Reading about DRM, file format incompatability and lock-in, I’d come across the term a number of times without necessarily thinking through exactly what it meant when used in this way, not being familiar with the actual product. “You can check data in but you can’t check it out” (possibly in conjunction with some kind of superficially attractive bait) is a good explanation, derived from the actual slogan used on the front of the box. I’m assuming (possibly wrongly) that ‘roach motel’ isn’t especially familiar to most UK readers – do we have an equivalently neat alternative term? Are there equivalents in other languages?

Objects in mirror are wider than they appear

Robert Kilroy-Silk, mirrored

This is an interesting story. Robert Kilroy-Silk (above) currently an independent MEP, has raised the issue in the European Parliament of intentionally distorting mirrors in clothes stores, specifically Marks & Spencer:

Marks and Spencer has said it is mystified by a claim by MEP Robert Kilroy-Silk that it uses “distorting” mirrors in its changing rooms.

Mr Kilroy-Silk has accused the store of misleading women with mirrors that make them look slimmer in its clothes.

He made the allegation in a written question in the European Parliament.

An M&S spokesman said: “Our mirrors are perfectly normal, standard mirrors. We are at a loss as to what he might be referring to.”

In his question, Mr Kilroy-Silk asked if it was “conceivable that within the millions of EU regulations covering virtually every aspect of life in the EU” there was not one that made it illegal for M&S to have mirrors that “deliberately distort women’s shapes”.

Now, whatever you might think of Kilroy, and M&S’s denial, it’s surely not that unlikely that intentionally distorting mirrors have been, and probably are, used in some shops, and maybe some homes too. (As the distorting M&S mirrors are apparently in the Windsor and Maidenhead stores, which are pretty local to me, I should probably go and check.) Do cosmetic surgery clinics ever have a different set of mirrors on the way in to those on the way out?

If, when designing a retail environment, you could a) increase sales and b) make customers feel better about themselves by using a ‘slimming’ mirror, why wouldn’t you? How ethical is this? It’s an underhand method of persuasion rather than physical control, but it could make a significant difference to sales, in the process making shoppers feel more positive, even if ultimately it’s deceitful. Hewlett-Packard already produces digital cameras with a ‘slimming’ mode. If it helps you modify your self-image, and you like that, then I’m not sure it’s unethical per se. It’s just part of the great embedded architecture of delusion that fuels modern consumerism. Vanity sizing – another method of persuasion in clothes retailing – is an additional aspect of this.

Mirrors are a useful persuasion and control tool for retail designers anyway, whether distorting or not. People stop or slow down when they encounter them. Sometimes it’s vanity; sometimes it’s simply useful for people to see how they look. As Paco Underhill says in the excellent Why We Buy:

Stand and watch what happens at any reflective surface – we preen like chimps, men and women alike… Mirrors slow shoppers in their tracks, a very good idea for whatever merchandise happens to be in the vicinity.

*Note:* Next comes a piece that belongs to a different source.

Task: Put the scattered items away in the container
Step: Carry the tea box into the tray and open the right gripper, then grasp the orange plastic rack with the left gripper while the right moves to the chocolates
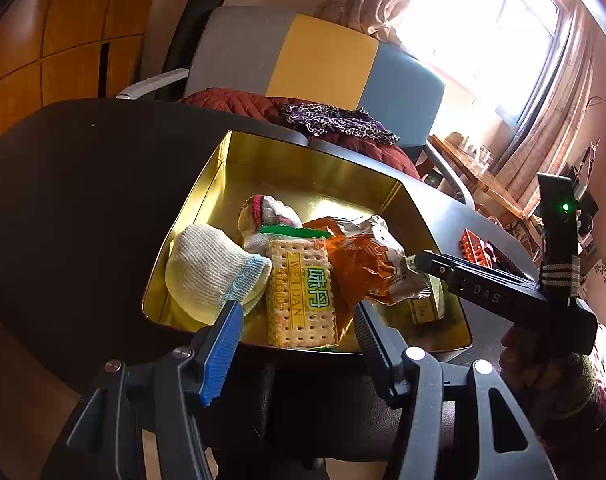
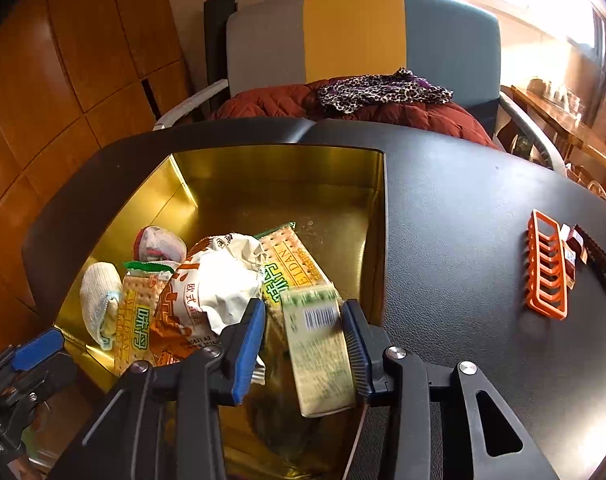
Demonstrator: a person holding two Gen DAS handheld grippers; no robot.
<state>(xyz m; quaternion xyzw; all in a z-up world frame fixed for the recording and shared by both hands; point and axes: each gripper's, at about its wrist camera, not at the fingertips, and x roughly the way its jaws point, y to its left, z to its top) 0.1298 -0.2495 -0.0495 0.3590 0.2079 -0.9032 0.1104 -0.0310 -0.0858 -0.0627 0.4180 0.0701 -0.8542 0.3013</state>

And, of course, Lawrence Lessig actually mentions the use of mirrors in an ‘architecture of control’ example, in the chapter ‘What things regulate’ of Code and Other Laws of Cyberspace:

A large hotel in an American city received many complaints about the slowness of its elevators. It installed mirrors next to the elevator doors. The complaints ended.

What other uses of mirrors, or vanity devices/techniques in general, can be designed into environments to affect consumer behaviour?